こんな状況でなければ、そのことを喜べたというのに……。
* * *
「捜索隊からの報告はまだか!」
魔王の天幕を出たベルクは部下たちに檄を飛ばした。
すぐさま、伝令の兵が駆け寄る。
「はっ。先ほど、第一部隊からさらに下流へ捜索範囲を広げると進言がありました」
「そうか……」
それはつまり、なんの手がかりも見つかっていないということに他ならない。
このことは陛下には伝えるべきではないだろう。ベルクはそう判断した。
「父上……」
ベルクの背に聞き慣れた声がかかる。
振り返ると息子のニコラスが立っていた。
「ニコラス、今は出歩くなと言ったはずだぞ」
「でも、ぼく……」
ニコラスはひどく落ち込んだ様子だった。無理もない。
気弱で人付き合いの苦手なニコラスは長らく友達ができず、祖父の手伝いをして日々を過ごしていた。

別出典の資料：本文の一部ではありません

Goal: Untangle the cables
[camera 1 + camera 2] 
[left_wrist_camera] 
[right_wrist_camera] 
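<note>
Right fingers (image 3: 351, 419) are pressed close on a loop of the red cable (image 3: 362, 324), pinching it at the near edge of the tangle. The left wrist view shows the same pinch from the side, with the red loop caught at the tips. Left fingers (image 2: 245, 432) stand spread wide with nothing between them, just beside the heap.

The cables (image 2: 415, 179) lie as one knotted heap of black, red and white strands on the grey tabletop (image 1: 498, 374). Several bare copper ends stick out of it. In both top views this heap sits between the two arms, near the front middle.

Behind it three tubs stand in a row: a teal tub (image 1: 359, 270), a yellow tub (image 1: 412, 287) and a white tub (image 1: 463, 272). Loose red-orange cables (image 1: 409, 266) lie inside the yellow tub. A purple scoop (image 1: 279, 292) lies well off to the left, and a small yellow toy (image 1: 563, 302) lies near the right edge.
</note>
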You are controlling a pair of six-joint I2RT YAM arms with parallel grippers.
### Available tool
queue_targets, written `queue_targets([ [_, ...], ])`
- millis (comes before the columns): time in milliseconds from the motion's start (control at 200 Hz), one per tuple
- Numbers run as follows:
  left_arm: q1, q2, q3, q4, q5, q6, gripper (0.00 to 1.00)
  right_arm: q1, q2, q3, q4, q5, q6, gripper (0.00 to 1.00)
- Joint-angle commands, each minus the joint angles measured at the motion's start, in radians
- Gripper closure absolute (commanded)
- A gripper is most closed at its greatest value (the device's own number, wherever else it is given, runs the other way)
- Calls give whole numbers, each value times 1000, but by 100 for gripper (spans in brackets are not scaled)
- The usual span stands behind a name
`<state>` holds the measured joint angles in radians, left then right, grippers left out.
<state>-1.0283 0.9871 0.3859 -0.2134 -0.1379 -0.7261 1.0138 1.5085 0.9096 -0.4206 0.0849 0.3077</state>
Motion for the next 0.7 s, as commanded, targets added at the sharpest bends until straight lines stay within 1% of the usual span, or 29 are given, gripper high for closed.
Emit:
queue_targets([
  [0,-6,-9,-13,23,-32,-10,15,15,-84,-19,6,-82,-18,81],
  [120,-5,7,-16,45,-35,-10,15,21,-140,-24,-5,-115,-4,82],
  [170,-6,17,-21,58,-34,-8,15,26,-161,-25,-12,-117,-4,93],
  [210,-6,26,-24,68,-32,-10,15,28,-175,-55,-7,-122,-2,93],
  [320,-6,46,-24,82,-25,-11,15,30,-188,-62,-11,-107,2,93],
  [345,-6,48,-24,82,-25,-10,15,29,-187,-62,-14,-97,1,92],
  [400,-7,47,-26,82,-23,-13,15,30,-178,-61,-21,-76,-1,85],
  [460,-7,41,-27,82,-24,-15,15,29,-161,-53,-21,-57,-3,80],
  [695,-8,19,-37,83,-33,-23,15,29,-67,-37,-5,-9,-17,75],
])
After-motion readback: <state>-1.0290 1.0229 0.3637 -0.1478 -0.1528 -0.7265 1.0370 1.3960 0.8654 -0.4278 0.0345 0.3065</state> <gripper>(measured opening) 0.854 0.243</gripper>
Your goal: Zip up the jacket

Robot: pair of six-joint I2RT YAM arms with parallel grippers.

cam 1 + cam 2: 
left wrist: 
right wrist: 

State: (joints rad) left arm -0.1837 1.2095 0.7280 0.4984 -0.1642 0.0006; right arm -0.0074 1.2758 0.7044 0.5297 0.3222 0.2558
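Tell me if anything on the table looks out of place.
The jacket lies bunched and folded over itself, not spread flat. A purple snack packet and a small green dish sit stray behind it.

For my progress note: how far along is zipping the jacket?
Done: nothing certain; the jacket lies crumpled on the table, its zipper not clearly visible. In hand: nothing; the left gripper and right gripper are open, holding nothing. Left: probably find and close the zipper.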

そんなニコラスに声をかけ、あちこち連れだしてくれたのはアリステル姫だった。
姫の従者に選ばれたと夕食のテーブルで聞いた時のことはベルクもよく覚えていた。
珍しく大きな声を出して話す息子は今まで見たことがないくらい嬉しそうだった。
「ぼく、なにもできなかった……なにも……」
「悔しいか、ニコラス」
「うん。すごく悔しい」
「ならば泣くな。姫様が無事にお戻りになると信じるのだ」
「……はい!」
父の言葉を聞いたニコラスは一度、思いっきり鼻をすすり上げると力強く返事をした。
ひとつ成長した息子にベルクは目を細める。
同時に、ニコラスに強さをくれたアリステル姫の無事を心より願った。
「姫様が見つかったぞ!」
その時、誰かが叫ぶ声が聞こえた。
* * *
最後に見た時と寸分違わぬ姿でアリステルがそこにいた。
怪我はおろか、すり傷一つない。
しいて言えば多少、髪が乱れているくらいだった。
助かるはずのない高さから落ち、泳いで渡ることなど不可能と言われる激流に飲み込まれ、それでも平然と戻って来た少女に誰もが言葉を失っていた。
「えーと……みんな、ただいま」
沈黙に耐えかねたのか、アリステルがにへへと笑いながら言った。
その途端、魔王は駆け出したった一人の娘を抱きしめた。
「アリステル、よくぞ無事で……!」
「お、おとうさまいたいです」
困惑した様子のアリステルを魔王は抱きしめたまま離さない。
やがて、観念したようにアリステルは小さく溜息をつくと、少し泣きそうな声で言った。